Il primo semestre sta per concludersi e la sorpresa maggiore, rispetto alle attese di inizio anno, riguarda i bond. Il decennale americano, che aveva chiuso il 2023 al 3.88 per cento, rende oggi il 4.30. Dei sette tagli dei tassi che il mercato era arrivato a scontare a metà gennaio non si è vista per adesso nemmeno l'ombra. Per alcuni mesi l'inflazione, invece di continuare a scendere, è risalita. A questo si aggiunge periodicamente il rischio che il Giappone, per difendere uno yen sempre più debole, inizi a vendere i Treasuries che ha accumulato nelle sue riserve.
C'è però qualche concreta possibilità che il secondo semestre, per i bond lunghi sia positivo. L'inflazione, che fin qui ha sorpreso per la sua forza, potrebbe ridursi. Non lo diciamo per quel residuo di mentalità da inflazione transitoria che ancora seduce una parte del mercato, ma sulla base di un quadro macro meno surriscaldato. Il disavanzo pubblico americano, infatti, sarà quest'anno leggermente inferiore a quello del 2023. Si sono raccolte più imposte sui capital gain dell'anno precedente e l'amministrazione Biden non è riuscita (per ora) a rinnovare la moratoria sui prestiti universitari. Il risultato è che meno soldi vengono trasferiti al settore privato. L'effetto è un leggero raffreddamento dei consumi e un Pil un po' meno brillante.
Certo, l'amministrazione Biden sta provando a varare misure di stimolo per via amministrativa, senza cioè ricorrere al voto del Congresso. Tra queste la più rilevante sarà, se decisa, la possibilità, per chi ha comprato una casa con il mutuo, di chiedere un secondo mutuo a tasso agevolato alle agenzie pubbliche che controllano il mercato dei mutui. Questo mercato, dalla Grande Crisi Finanziaria del 2008, è praticamente nazionalizzato. Le banche erogano i mutui, ma li girano immediatamente alle agenzie federali, di cui in pratica sono semplici distributori.

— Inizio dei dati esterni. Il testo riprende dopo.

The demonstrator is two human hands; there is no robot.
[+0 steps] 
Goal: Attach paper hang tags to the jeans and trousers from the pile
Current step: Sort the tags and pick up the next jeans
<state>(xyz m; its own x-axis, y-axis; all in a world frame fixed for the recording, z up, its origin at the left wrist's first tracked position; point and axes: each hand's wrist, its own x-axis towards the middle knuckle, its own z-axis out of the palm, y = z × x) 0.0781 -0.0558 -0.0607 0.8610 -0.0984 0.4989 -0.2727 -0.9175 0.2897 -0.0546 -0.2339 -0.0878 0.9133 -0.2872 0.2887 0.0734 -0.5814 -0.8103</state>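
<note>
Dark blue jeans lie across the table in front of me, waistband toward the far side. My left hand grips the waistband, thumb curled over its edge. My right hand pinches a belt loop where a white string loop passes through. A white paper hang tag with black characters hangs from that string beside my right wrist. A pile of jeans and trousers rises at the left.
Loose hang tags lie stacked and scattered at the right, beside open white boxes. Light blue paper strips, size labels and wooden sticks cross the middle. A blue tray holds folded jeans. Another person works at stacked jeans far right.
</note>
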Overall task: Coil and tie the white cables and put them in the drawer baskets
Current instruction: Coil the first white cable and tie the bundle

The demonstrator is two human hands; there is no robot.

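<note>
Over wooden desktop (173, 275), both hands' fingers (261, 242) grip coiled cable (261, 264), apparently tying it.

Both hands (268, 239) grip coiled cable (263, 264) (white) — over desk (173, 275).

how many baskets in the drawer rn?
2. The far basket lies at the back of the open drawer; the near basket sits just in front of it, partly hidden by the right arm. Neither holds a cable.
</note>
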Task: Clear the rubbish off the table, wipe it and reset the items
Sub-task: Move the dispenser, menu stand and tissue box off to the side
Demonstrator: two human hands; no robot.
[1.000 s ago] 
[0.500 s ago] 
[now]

Con questo provvedimento due trilioni di nuovi crediti saranno disponibili per le famiglie, ma è ormai tardi perché siano già spendibili entro la fine di quest'anno.
Il modesto rallentamento nei consumi e nel Pil ha fatto pensare ad alcuni osservatori che la seconda parte dell'anno sarà ancora più debole. È possibile, ma è improbabile che questa eventuale ulteriore debolezza porti verso una stagnazione o, addirittura, a una recessione. Se dovesse succedere, la Fed sarebbe pronta a tagliare aggressivamente i tassi. Per ora, in ogni caso, non ci sono ancora segnali preoccupanti.